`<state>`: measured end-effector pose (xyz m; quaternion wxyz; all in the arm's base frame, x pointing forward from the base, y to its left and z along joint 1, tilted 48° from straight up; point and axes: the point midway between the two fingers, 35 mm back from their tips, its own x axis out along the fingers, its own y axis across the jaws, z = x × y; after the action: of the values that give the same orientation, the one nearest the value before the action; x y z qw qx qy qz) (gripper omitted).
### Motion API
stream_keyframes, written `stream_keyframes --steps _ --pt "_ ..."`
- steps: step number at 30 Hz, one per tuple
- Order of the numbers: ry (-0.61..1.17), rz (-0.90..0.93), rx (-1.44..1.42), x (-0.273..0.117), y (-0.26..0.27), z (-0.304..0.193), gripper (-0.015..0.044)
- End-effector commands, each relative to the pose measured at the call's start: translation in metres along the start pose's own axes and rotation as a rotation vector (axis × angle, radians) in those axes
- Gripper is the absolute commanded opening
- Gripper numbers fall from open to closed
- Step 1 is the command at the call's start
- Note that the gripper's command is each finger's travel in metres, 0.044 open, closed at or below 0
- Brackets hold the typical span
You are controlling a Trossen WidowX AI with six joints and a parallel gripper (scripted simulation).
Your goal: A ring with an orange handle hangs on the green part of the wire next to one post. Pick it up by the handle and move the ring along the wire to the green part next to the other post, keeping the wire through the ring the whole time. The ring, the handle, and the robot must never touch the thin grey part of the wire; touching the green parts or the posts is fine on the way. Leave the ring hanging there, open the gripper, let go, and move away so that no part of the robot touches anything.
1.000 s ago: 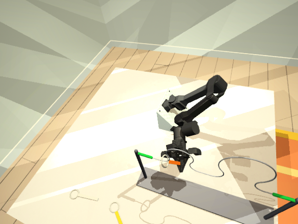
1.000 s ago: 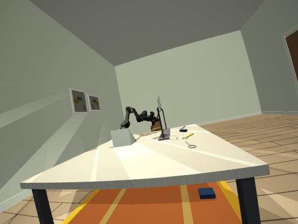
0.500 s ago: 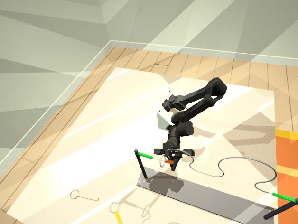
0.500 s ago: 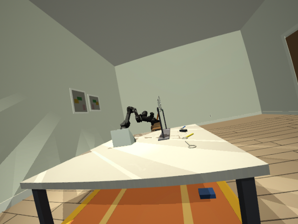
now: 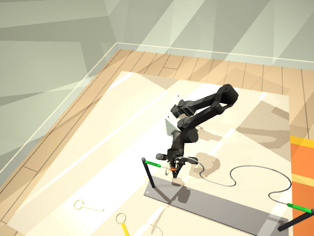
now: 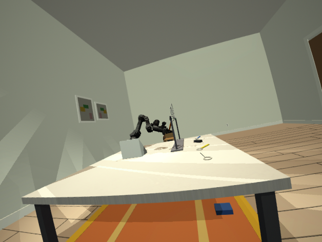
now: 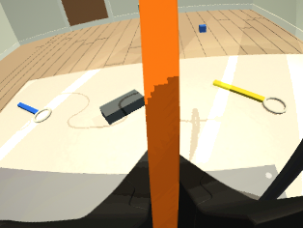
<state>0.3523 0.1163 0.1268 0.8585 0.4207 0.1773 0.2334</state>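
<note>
My gripper is shut on the orange handle, which stands upright in the wrist view. The pale ring is seen nearly edge-on in the top view, around the grey wire a little right of the left green part. Whether it touches the wire cannot be told. The left post holds that end. The other green part is at the right post. The wire's near bend passes in front of my gripper in the top view.
A grey base plate lies under the wire. A loose pale ring tool and a yellow-handled one lie on the table. A blue-handled one and a dark box show in the wrist view.
</note>
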Motion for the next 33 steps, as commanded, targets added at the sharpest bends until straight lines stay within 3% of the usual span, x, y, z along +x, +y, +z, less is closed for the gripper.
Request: stream_keyframes --steps 1,33 --pt "0.005 -0.017 -0.031 -0.002 -0.010 0.000 -0.0150" --pt "0.007 -0.032 -0.063 -0.007 -0.046 0.002 -0.0150"
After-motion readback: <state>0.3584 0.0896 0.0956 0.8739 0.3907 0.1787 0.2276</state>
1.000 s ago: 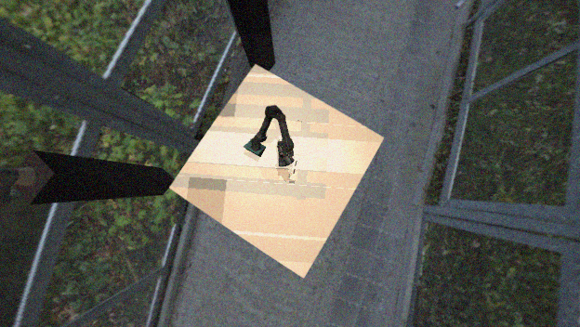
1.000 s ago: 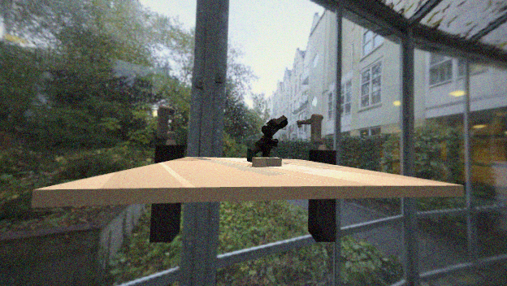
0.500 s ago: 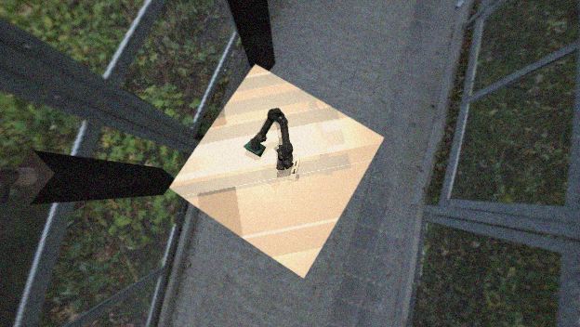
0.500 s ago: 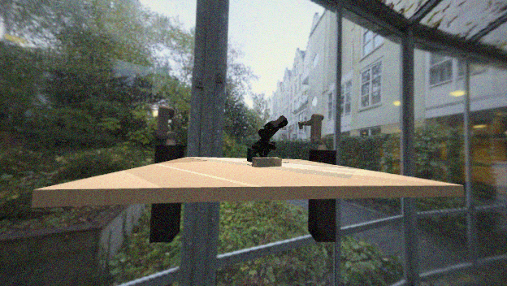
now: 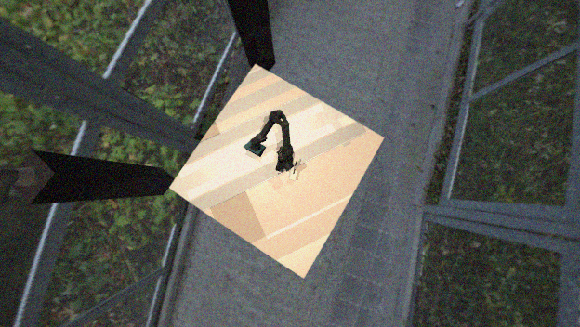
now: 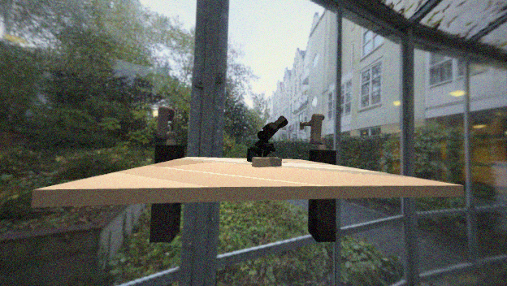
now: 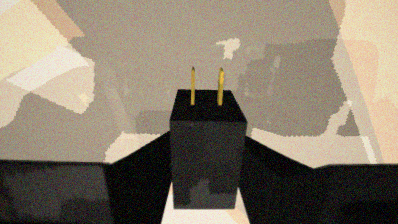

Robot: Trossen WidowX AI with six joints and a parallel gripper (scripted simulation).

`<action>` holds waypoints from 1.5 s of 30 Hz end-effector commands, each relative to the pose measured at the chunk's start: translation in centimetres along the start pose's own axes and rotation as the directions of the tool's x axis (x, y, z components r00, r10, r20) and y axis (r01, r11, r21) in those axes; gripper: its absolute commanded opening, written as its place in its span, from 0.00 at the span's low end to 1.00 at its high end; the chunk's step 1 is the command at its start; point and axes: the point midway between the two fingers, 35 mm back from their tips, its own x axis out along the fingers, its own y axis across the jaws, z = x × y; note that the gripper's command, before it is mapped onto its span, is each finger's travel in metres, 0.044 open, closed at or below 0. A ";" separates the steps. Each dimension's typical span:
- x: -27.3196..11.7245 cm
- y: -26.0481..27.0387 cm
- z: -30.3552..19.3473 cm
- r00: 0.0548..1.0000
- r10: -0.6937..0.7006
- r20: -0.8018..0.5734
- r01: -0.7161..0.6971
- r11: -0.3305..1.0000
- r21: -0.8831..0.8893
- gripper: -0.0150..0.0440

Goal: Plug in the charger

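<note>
While the black two-prong charger (image 7: 208, 162) sat clamped between the closed jaws of the gripper (image 7: 203, 138) (image 5: 284, 170), its brass prongs (image 7: 193, 86) stood bare, clear of any outlet. The boxy body looked stiff, light and perhaps slick; its flat flanks were the place to grip, sparing the thin prongs. The pale block (image 6: 266, 162) on the tabletop (image 5: 307, 218) (image 6: 244, 194) was probably the power strip, though poorly seen.
</note>
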 end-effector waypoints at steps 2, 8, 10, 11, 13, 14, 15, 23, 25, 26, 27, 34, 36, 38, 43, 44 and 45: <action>-0.1 -0.2 1.0 1.000 -0.002 0.008 0.002 1.000 0.005 0.25; -0.1 -0.3 1.8 1.000 -0.002 0.009 0.002 1.000 0.011 0.25; -0.1 -0.4 2.1 1.000 -0.002 0.009 0.002 1.000 0.013 0.25; -0.1 -0.4 2.2 1.000 -0.002 0.009 0.002 1.000 0.014 0.25; -0.1 -0.4 2.5 1.000 -0.002 0.009 0.002 1.000 0.016 0.25; -0.1 -0.4 2.6 1.000 -0.002 0.009 0.001 1.000 0.017 0.25; 0.0 -0.4 2.7 1.000 -0.002 0.009 0.001 1.000 0.019 0.25; 0.0 -0.5 3.8 1.000 -0.001 0.009 0.000 1.000 0.027 0.25; 0.1 -0.5 4.1 1.000 0.000 0.009 0.000 1.000 0.029 0.25; 0.1 -0.5 4.2 1.000 0.000 0.009 0.000 1.000 0.030 0.25; 0.1 -0.5 4.3 1.000 0.000 0.010 0.000 1.000 0.031 0.25; 0.1 -0.5 4.4 1.000 0.000 0.010 0.000 1.000 0.031 0.25; 0.1 -0.5 4.4 1.000 0.000 0.010 0.000 1.000 0.031 0.25; 0.1 -0.5 4.4 1.000 0.000 0.010 0.000 1.000 0.031 0.25; 0.1 -0.5 4.5 1.000 0.000 0.010 0.000 1.000 0.031 0.25; 0.1 -0.5 4.5 1.000 0.000 0.010 0.000 1.000 0.031 0.25; 0.1 -0.5 4.5 1.000 0.000 0.010 0.000 1.000 0.031 0.25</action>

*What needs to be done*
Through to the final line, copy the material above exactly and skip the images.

*Exercise solution*
`<state>`: measured end-effector pose (xyz m; quaternion wxyz; all in the arm's base frame, x pointing forward from the base, y to its left and z along joint 1, tilted 48° from straight up; point and axes: the point midway between the two fingers, 35 mm back from their tips, its own x axis out along the fingers, its own y axis across the jaws, z = x × y; after the action: of the values that give the same orientation, the one nearest the value before the action; x y z qw qx qy qz) (gripper omitted).
### Motion API
stream_keyframes, written `stream_keyframes --steps _ --pt "_ ..."`
- steps: step number at 30 Hz, one per tuple
- Order of the numbers: ry (-0.61..1.17), rz (-0.90..0.93), rx (-1.44..1.42), x (-0.273..0.117), y (-0.26..0.27), z (-0.304..0.193), gripper (-0.015..0.044)
- End-effector commands, each relative to the pose measured at the call's start: translation in metres along the start pose's own axes and rotation as a rotation vector (axis × angle, radians) in those axes
- Gripper is the absolute commanded opening
- Gripper numbers fall from open to closed
- Step 1 is the command at the call's start
- Note that the gripper's command is each finger's travel in metres, 0.044 open, closed at or below 0
- Brackets hold the typical span
You are controlling a Trossen WidowX AI with six joints and a parallel gripper (scripted simulation).
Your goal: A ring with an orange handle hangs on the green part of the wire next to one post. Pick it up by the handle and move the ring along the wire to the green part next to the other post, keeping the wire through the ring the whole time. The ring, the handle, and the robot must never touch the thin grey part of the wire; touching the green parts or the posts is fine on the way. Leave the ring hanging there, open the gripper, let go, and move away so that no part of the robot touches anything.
1.000 s ago: 
1.000 s ago: 
0.500 s ago: 
0.500 s ago: 
now: 
now: 
now: 
<state>0.3523 0.1163 0.1268 0.8585 0.4207 0.1773 0.2334</state>
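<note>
My gripper is shut on the orange handle, which stands upright in the wrist view. The pale ring is seen nearly edge-on in the top view, around the grey wire a little right of the left green part. Whether it touches the wire cannot be told. The left post holds that end. The other green part is at the right post. The wire's near bend passes in front of my gripper in the top view.
A grey base plate lies under the wire. A loose pale ring tool and a yellow-handled one lie on the table. A blue-handled one and a dark box show in the wrist view.
</note>
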Motion for the next 33 steps, as commanded, targets added at the sharpest bends until straight lines stay within 3% of the usual span, x, y, z along +x, +y, +z, less is closed for the gripper.
Request: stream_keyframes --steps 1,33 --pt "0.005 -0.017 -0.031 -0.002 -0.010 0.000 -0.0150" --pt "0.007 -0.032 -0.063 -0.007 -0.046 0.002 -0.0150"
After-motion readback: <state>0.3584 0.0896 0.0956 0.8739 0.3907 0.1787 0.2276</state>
1.000 s ago: 
1.000 s ago: 
0.500 s ago: 
0.500 s ago: 
now: 
now: 
now: 

Robot: Trossen WidowX AI with six joints and a parallel gripper (scripted simulation).

`<action>` holds waypoints from 1.5 s of 30 Hz end-effector commands, each relative to the pose measured at the chunk's start: translation in centimetres along the start pose's own axes and rotation as the directions of the tool's x axis (x, y, z components r00, r10, r20) and y axis (r01, r11, r21) in those axes; gripper: its absolute commanded opening, written as its place in its span, from 0.00 at the span's low end to 1.00 at its high end; the chunk's step 1 is the command at its start; point and axes: the point midway between the two fingers, 35 mm back from their tips, its own x axis out along the fingers, its own y axis across the jaws, z = x × y; note that the gripper's command, before it is mapped onto its span, is each finger's travel in metres, 0.044 open, closed at or below 0. A ";" separates the steps. Each dimension's typical span:
- x: -27.3196..11.7245 cm
- y: -26.0481..27.0387 cm
- z: -30.3552..19.3473 cm
- r00: 0.0548..1.0000
- r10: -0.6937..0.7006
- r20: -0.8018..0.5734
- r01: -0.7161..0.6971
- r11: -0.3305..1.0000
- r21: -0.8831..0.8893
- gripper: -0.0150..0.0440

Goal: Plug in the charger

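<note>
While the black two-prong charger (image 7: 208, 162) sat clamped between the closed jaws of the gripper (image 7: 203, 138) (image 5: 284, 170), its brass prongs (image 7: 193, 86) stood bare, clear of any outlet. The boxy body looked stiff, light and perhaps slick; its flat flanks were the place to grip, sparing the thin prongs. The pale block (image 6: 266, 162) on the tabletop (image 5: 307, 218) (image 6: 244, 194) was probably the power strip, though poorly seen.
</note>
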 end-effector waypoints at steps 2, 8, 10, 11, 13, 14, 15, 23, 25, 26, 27, 34, 36, 38, 43, 44 and 45: <action>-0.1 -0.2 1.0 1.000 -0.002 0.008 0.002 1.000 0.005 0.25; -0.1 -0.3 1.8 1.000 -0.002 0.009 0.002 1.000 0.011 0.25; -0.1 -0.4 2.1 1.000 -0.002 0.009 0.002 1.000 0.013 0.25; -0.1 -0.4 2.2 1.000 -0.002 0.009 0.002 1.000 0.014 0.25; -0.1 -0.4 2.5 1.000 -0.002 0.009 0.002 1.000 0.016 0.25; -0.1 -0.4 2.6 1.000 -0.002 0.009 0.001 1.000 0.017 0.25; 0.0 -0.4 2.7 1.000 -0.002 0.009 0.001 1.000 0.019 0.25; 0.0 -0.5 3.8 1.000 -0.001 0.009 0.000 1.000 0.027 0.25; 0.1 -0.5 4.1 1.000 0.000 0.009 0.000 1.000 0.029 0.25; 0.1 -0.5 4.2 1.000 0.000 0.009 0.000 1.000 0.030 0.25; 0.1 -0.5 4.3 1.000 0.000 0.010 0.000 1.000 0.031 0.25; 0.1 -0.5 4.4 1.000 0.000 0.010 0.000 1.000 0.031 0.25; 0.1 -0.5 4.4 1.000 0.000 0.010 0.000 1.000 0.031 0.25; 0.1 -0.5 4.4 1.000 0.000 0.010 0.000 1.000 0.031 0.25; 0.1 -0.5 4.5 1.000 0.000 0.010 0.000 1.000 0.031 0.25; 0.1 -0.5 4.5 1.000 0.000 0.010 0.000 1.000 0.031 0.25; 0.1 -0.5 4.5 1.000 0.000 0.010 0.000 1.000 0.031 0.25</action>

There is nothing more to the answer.